WHAT TO DO ->
Locate every line in the records below that contains the word "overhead", and copy each one.

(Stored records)
►

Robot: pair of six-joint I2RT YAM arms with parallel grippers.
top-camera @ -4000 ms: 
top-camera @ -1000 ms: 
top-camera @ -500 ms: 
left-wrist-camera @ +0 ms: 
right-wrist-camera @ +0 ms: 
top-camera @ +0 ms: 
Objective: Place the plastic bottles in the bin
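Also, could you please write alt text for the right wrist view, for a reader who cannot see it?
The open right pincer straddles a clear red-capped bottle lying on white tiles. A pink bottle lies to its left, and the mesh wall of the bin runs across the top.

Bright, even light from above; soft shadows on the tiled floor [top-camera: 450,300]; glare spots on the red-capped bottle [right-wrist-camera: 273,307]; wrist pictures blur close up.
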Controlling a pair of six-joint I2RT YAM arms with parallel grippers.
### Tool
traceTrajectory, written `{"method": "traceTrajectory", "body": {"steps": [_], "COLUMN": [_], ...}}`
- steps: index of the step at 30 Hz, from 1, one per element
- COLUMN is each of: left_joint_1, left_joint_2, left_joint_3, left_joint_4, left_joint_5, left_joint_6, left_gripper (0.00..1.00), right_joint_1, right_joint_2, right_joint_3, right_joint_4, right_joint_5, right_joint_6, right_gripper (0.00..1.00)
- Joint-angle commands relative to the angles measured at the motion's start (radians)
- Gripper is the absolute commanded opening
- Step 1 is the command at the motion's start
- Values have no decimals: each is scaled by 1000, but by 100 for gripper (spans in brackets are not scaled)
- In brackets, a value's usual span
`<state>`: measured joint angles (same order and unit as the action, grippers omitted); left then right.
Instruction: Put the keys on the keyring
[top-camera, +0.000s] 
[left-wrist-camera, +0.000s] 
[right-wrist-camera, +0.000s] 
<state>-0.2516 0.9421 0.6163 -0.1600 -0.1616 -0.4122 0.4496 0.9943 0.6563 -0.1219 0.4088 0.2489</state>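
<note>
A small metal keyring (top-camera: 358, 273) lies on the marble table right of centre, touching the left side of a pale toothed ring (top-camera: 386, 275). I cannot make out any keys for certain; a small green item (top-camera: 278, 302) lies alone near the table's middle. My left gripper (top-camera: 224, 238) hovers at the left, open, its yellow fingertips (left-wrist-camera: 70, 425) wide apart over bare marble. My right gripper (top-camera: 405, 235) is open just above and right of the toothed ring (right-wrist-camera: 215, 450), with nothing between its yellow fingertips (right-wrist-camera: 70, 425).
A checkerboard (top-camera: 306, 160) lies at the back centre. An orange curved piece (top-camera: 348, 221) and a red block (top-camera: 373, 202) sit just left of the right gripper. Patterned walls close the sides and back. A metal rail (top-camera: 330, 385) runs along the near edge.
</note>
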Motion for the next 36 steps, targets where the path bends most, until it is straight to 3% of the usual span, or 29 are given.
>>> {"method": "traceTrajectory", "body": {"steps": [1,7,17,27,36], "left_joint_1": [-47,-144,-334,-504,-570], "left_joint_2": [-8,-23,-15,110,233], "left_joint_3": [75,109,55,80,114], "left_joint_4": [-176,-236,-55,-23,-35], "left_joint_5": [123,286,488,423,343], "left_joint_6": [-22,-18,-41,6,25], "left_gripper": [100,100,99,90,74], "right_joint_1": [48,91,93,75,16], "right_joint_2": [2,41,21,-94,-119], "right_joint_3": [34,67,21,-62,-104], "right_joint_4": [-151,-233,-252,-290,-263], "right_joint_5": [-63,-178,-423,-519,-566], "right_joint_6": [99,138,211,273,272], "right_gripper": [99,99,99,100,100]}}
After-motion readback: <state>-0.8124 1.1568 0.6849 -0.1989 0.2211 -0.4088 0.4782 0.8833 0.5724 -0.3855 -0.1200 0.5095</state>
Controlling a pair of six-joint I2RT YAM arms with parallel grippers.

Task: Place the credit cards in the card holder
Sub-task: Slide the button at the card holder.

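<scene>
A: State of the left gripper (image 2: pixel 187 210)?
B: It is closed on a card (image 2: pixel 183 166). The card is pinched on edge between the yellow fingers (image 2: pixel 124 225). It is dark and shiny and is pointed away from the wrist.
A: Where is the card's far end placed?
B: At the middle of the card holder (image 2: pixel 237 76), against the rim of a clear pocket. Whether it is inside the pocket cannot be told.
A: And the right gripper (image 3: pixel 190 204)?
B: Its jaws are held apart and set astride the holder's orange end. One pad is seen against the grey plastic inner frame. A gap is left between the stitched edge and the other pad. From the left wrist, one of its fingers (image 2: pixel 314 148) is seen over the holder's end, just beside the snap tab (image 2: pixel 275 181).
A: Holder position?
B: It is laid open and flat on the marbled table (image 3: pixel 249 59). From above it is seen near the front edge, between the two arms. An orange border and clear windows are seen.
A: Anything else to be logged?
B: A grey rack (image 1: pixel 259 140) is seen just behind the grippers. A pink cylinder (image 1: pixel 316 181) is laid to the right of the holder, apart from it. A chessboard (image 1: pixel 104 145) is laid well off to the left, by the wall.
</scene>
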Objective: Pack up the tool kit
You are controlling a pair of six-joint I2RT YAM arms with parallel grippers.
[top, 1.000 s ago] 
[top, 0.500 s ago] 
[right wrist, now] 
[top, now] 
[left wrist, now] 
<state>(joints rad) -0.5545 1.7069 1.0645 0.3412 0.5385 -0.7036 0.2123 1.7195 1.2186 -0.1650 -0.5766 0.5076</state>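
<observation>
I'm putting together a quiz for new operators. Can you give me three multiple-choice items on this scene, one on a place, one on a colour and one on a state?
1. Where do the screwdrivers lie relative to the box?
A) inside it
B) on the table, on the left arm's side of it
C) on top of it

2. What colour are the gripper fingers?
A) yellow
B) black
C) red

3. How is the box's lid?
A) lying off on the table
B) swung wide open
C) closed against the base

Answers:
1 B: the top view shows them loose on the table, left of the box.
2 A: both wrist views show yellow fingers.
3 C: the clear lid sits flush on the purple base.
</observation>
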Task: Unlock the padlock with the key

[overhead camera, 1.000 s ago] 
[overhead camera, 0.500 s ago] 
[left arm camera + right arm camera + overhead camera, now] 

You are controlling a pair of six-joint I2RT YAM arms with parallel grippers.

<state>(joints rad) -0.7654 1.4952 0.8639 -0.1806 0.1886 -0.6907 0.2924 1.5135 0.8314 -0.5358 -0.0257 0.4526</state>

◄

SOLVED EXERCISE ->
[overhead camera, 1.000 s ago] 
[overhead camera, 0.500 s ago] 
[left arm camera + right arm camera + overhead camera, now] 

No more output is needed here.